Donald Scragg's short contribution, "A Reading of Brunanburh" (109-122) analyzes the four surviving versions of the Old English "Battle of Brunanburh" in their Anglo-Saxon Chronicle manuscript contexts, rectifying previous criticism that tended to read the poem in isolation. Arguing for a link with the Anglo-Saxon Chronicle poem "The Capture of the Five Boroughs," (indeed, asserting that they were authored by the same poet) he concludes that "Brunanburh" was composed for inclusion in the Anglo-Saxon Chronicle, rather than composed independently and then inserted into the manuscript tradition through happy accident. Scragg traces the "political consciousness" in both poems, but only briefly; he sees the poem as part of a rhetoric of legitimizing the royal house of Wessex (116) and thus the poem is fully woven into the texture and ideological aims of the prose entries that surround it. Sarah Larratt Keefer's essay, "'Ic' and 'We' in Eleventh-Century Old English Liturgical Verse" (123-146), finishes the literary/critical section of Unlocking the Wordhord. It is an examination of the first-person voice in what she terms the "canon of Old English liturgical poetry" (142, note 20).
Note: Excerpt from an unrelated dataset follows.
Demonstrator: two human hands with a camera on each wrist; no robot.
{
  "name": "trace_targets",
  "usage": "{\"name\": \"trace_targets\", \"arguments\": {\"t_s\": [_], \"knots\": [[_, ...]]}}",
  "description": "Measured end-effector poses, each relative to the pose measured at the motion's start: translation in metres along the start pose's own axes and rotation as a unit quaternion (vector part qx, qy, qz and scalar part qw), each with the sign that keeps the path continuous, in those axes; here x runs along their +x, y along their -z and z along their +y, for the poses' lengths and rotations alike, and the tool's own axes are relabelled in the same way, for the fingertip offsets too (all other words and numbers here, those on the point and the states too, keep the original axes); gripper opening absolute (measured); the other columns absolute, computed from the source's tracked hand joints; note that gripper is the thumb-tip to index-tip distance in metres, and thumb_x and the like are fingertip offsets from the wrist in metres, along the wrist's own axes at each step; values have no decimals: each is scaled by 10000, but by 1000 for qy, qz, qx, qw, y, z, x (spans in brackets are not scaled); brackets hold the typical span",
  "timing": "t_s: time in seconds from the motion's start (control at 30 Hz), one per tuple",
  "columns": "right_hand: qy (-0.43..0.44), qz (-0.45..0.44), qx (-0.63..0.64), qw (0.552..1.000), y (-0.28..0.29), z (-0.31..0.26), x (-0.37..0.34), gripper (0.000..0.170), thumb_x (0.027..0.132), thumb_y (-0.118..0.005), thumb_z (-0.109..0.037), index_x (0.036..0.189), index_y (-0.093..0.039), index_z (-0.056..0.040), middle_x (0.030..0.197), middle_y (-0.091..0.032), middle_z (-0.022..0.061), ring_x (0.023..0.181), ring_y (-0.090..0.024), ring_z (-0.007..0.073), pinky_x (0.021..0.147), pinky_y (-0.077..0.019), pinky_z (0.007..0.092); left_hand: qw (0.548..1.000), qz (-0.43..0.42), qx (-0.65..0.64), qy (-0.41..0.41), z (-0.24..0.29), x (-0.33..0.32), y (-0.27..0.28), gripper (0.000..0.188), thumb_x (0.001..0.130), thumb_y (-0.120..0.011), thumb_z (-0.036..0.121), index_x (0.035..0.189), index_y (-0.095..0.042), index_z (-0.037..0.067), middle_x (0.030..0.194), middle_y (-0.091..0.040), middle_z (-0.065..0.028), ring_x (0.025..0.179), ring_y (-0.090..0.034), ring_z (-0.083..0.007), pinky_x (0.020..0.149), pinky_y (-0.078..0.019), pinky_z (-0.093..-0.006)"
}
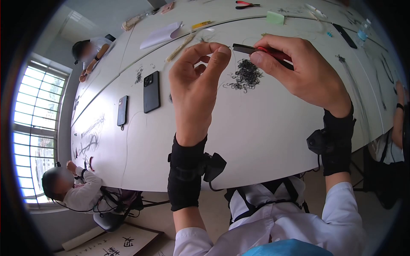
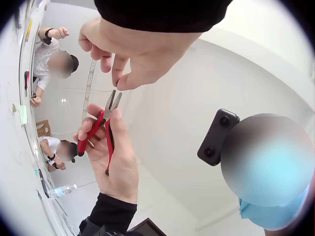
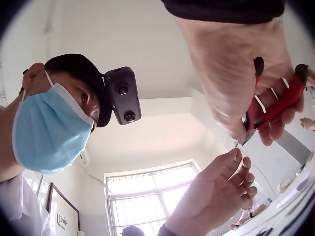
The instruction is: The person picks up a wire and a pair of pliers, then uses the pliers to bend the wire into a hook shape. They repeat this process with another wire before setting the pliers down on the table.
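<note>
Red-handled pliers (image 1: 273, 53) are gripped in the right hand (image 1: 305, 70), their dark jaws pointing left. In the left wrist view the jaws of the pliers (image 2: 109, 118) stand slightly apart. Thumb and forefinger of the left hand (image 1: 196, 83) pinch something tiny just left of the jaw tips; a thin wire trails from there. Seen from the right wrist, a small dark piece (image 3: 236, 145) shows at the fingertips of the left hand (image 3: 211, 196), close to the pliers. Below the pliers lies a pile of small dark hooks (image 1: 247, 75) on the white table (image 1: 265, 128).
Two phones (image 1: 151, 91) lie left of the left hand. Toward the far side are white paper (image 1: 161, 36), a yellow cutter (image 1: 201, 24), a green note (image 1: 275, 17) and a bottle (image 1: 363, 32). Other people sit at the left and right edges, one with a white sleeve (image 1: 87, 187).
</note>
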State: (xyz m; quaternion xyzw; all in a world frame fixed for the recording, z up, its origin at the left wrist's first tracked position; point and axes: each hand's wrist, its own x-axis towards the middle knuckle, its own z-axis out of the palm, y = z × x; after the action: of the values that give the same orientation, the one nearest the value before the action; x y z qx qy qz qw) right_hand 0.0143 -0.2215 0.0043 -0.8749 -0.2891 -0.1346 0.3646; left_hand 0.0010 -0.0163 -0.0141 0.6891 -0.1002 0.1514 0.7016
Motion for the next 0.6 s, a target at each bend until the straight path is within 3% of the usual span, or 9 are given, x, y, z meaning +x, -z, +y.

She sees this corpus of poetry as part of a meditative tradition, enacting a personal exploration of selfhood within a liturgical genre that is built on communal experience. She classifies these ten poems according to three different types of first-person speaking voices.
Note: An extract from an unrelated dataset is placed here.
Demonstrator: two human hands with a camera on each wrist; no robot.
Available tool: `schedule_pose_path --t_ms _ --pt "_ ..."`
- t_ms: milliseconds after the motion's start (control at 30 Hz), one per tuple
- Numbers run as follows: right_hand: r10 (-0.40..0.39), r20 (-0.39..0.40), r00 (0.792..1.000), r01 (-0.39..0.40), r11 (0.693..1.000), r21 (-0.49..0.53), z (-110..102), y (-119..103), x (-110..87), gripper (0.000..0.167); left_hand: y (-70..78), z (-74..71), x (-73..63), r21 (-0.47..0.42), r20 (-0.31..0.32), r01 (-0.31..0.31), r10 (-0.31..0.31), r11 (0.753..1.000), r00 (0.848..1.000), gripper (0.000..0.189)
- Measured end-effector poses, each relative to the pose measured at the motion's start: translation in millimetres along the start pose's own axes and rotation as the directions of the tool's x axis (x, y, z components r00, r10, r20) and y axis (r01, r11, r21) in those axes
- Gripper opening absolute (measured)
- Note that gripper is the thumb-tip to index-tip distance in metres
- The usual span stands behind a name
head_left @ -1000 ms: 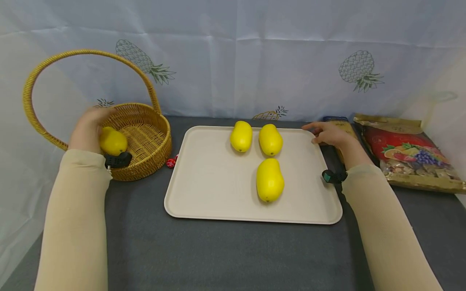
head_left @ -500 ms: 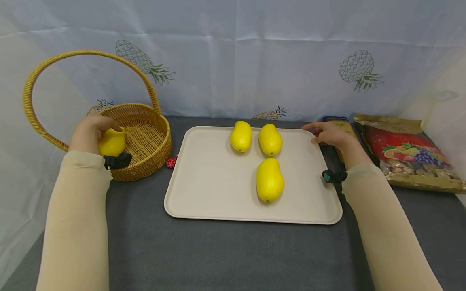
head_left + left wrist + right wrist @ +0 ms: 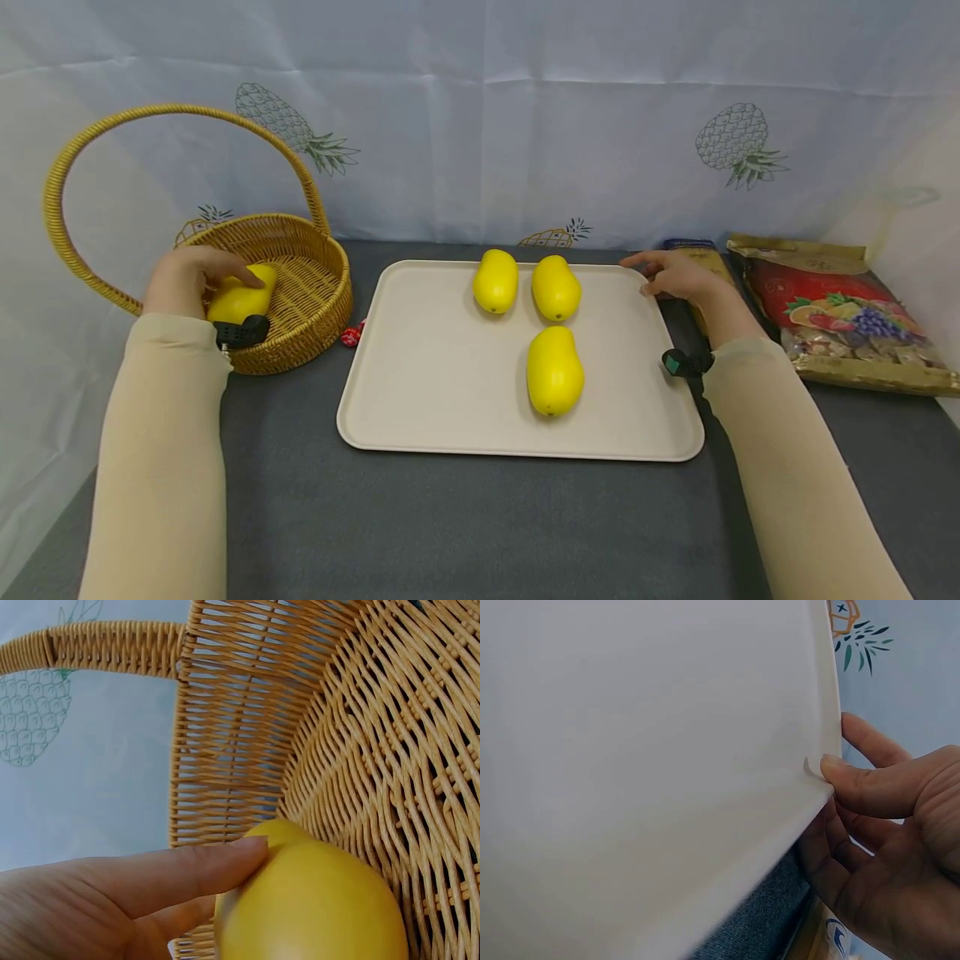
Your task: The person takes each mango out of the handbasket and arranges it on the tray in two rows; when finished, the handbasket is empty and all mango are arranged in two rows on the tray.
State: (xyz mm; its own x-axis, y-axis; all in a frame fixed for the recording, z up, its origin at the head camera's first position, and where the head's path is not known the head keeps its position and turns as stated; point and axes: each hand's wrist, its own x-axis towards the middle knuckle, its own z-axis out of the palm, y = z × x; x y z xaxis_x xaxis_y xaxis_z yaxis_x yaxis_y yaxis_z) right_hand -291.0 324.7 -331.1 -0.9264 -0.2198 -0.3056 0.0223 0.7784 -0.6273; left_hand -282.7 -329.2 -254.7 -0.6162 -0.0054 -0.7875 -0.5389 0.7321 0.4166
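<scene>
Inside the left part of the wicker basket [image 3: 311, 321], my left hand [image 3: 197, 275] holds a yellow mango [image 3: 238, 304]. The left wrist view shows the thumb on the mango [image 3: 315, 907], close to the woven wall; the other fingers are mostly hidden behind it. My right hand [image 3: 675, 275] is at the far right corner of the beige tray [image 3: 435, 375]. Seen from the right wrist, its thumb [image 3: 862, 784] pinches the rim with fingers below and outside. On the tray lie a far left mango [image 3: 496, 282], a far right mango [image 3: 557, 288] and a nearer mango [image 3: 555, 372].
The basket's tall handle [image 3: 183, 110] arches above my left hand. A small red wrapped item [image 3: 351, 336] lies between basket and tray. Right of the tray are a red and gold food bag [image 3: 855, 308] and a narrower yellow packet [image 3: 708, 260]. A pineapple-print cloth [image 3: 480, 150] hangs behind.
My left hand has lowered within the basket, and the mango in it has turned and shifted slightly right. My right hand stays at the tray corner; the mangoes on the tray have not moved.
</scene>
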Motion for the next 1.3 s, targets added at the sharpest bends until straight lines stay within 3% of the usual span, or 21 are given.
schedule_pose_path --t_ms 433,600,767,933,1233,1300 --pt "-0.007 0.003 1.000 0.007 1.000 0.003 1.4 0.6 1.4 0.058 -0.9 1.7 1.5 -0.080 -0.011 0.023 -0.024 0.997 1.000 0.104" --pt "-0.005 0.007 1.000 0.005 1.000 0.011 1.8 0.4 2.7 0.059 3.8 0.6 -0.1 -0.085 -0.049 -0.110 0.107 0.990 0.993 0.103" --pt "-0.001 0.014 1.000 0.000 1.000 0.017 -0.4 -0.6 1.3 0.057 18.6 0.6 -8.6 -0.048 -0.062 -0.268 0.265 0.962 0.962 0.103" --pt "0.016 0.036 0.999 -0.017 1.000 0.020 -2.8 -1.9 -0.4 0.058 38.0 6.5 -21.4 -0.007 -0.053 -0.370 0.369 0.929 0.928 0.098" --pt "0.034 0.042 0.999 -0.035 0.999 0.018 -3.6 1.2 -4.7 0.058 81.1 52.3 -46.7 0.003 -0.013 -0.507 0.507 0.862 0.862 0.085" --pt "0.032 0.038 0.999 -0.032 0.999 0.011 -3.2 1.8 -5.4 0.058 90.0 64.4 -53.2 0.008 -0.006 -0.523 0.523 0.853 0.853 0.085"
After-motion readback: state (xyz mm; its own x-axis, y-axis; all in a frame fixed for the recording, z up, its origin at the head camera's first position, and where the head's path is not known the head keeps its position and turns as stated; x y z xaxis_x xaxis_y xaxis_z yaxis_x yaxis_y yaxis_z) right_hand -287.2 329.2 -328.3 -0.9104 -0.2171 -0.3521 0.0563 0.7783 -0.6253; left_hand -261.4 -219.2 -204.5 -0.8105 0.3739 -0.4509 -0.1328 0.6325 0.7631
The "Meditative voice" uses the first-person singular pronoun and is "a genuine expression of the individual experience, with the 'I' of the speaker truly meaning the discrete and specific person attempting to articulate the meditations of the heart" (128). The "Devotional voice" follows: "Although the Devotional voice employs a singular pronoun which might seem to indicate individual expression, this use derives from synactic Latin originals in which that singular pronoun is also the norm. Thus while the Latin piece behind the poem might have been recited communally or silently by the eleventh century at its inception it is demonstrably an expression of synactic communal thought: it says 'I' but means 'we'" (129). And finally the ""Liturgical voice" "purports to speak from within a synactically driven mode," using the first person plural pronoun 'we'." Larratt Keefer feels that though this final voice appears to be a straightforward rendering of the liturgical, communal original, it is "deceptively straightforward" (130); from what I can tell, she feels that really a first-person singular voice, or expectation of a first-person singular voice, is in there somewhere.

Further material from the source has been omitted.